▶ [ABOUT THIS EXERCISE]: Below are the entries; give again exactly the lines from the one mentioning "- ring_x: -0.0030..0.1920" through the one mentioning "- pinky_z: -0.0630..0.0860", inclusive.

▶ [RECORDED DATA]:
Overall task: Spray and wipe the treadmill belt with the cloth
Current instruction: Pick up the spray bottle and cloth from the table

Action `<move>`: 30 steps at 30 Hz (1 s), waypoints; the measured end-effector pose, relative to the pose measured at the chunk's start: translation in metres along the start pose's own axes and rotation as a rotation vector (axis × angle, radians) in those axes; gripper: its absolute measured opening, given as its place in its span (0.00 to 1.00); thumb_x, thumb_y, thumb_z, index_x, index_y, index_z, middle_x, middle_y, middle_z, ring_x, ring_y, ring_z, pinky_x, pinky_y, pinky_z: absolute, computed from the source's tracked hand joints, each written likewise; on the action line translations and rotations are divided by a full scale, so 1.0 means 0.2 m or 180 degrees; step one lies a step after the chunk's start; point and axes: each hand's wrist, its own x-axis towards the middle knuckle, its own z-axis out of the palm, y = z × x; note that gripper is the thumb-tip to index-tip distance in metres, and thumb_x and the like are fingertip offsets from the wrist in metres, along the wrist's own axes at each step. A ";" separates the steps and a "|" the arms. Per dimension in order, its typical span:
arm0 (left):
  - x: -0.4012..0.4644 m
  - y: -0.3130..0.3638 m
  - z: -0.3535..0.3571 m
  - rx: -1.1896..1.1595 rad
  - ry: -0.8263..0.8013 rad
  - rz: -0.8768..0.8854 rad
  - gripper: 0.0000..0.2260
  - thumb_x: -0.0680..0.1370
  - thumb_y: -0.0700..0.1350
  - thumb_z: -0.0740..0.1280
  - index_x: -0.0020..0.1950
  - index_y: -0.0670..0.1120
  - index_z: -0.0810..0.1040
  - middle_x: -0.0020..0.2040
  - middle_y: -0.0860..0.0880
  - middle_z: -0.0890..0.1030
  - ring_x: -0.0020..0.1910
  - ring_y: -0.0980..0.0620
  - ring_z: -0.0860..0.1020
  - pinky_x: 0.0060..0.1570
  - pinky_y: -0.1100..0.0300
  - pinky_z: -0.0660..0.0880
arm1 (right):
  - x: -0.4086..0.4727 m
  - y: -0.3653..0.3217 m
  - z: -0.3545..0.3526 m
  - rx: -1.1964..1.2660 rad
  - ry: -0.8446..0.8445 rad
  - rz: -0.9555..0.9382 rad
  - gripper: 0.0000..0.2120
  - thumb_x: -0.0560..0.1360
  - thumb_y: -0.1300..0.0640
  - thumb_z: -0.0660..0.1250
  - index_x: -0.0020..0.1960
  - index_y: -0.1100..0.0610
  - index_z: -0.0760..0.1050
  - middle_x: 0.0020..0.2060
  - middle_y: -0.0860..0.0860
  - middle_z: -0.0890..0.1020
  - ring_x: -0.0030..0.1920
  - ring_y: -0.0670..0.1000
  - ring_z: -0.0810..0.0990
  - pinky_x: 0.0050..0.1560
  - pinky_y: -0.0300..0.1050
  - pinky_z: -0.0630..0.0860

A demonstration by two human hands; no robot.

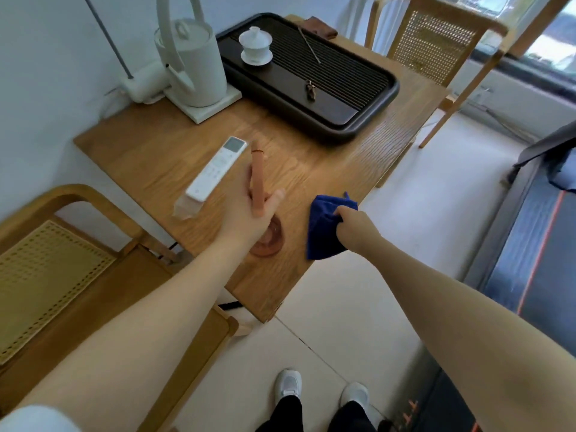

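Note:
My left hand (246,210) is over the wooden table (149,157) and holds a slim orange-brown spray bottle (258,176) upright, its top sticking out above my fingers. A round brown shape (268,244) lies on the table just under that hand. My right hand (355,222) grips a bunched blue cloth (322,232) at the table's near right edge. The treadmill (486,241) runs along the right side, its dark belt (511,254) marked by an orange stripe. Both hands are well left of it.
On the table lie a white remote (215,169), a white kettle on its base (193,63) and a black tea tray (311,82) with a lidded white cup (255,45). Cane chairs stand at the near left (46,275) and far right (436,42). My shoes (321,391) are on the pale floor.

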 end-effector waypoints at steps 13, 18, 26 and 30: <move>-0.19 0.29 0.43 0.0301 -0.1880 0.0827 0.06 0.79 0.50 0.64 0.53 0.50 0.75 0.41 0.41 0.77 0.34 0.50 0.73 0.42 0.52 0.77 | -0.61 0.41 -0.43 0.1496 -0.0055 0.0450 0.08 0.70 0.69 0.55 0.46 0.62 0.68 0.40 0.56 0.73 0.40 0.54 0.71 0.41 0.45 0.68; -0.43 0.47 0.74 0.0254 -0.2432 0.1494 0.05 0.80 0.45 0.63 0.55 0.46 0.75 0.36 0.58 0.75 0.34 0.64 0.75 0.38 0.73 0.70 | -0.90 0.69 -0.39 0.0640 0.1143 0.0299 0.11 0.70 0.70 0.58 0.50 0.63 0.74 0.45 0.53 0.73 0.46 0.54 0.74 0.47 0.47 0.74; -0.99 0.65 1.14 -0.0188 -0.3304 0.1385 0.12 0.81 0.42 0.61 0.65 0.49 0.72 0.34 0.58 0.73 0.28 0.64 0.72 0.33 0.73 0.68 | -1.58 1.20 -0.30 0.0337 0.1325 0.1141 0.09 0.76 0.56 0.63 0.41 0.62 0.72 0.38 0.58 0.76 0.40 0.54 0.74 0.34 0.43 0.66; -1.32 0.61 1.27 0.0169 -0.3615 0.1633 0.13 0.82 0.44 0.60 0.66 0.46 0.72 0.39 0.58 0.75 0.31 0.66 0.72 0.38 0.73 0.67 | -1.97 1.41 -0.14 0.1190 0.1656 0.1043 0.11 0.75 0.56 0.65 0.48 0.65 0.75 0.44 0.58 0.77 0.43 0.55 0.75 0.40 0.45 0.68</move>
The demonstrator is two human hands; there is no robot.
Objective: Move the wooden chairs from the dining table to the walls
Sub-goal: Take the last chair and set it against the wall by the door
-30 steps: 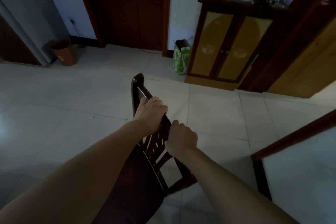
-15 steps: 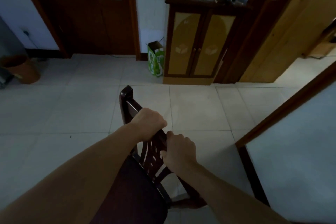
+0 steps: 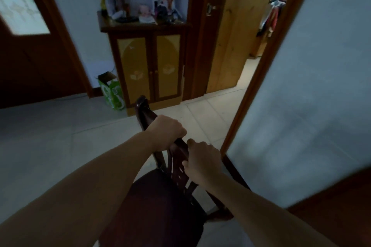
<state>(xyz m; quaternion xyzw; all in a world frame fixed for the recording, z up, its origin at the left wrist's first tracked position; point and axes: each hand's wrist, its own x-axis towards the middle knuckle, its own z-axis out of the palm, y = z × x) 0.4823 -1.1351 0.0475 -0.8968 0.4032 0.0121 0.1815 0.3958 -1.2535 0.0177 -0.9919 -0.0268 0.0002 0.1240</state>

▶ [RESPONSE AREA]:
  - ring_x: -0.0030..0.1920
  - ring_y: -0.0670..0.1000
  - ring_z: -0.0810..0.0990
  - pinky_x: 0.0050..0.1560
  - pinky_y: -0.0300..0.1050
  - pinky_z: -0.0630..0.0860

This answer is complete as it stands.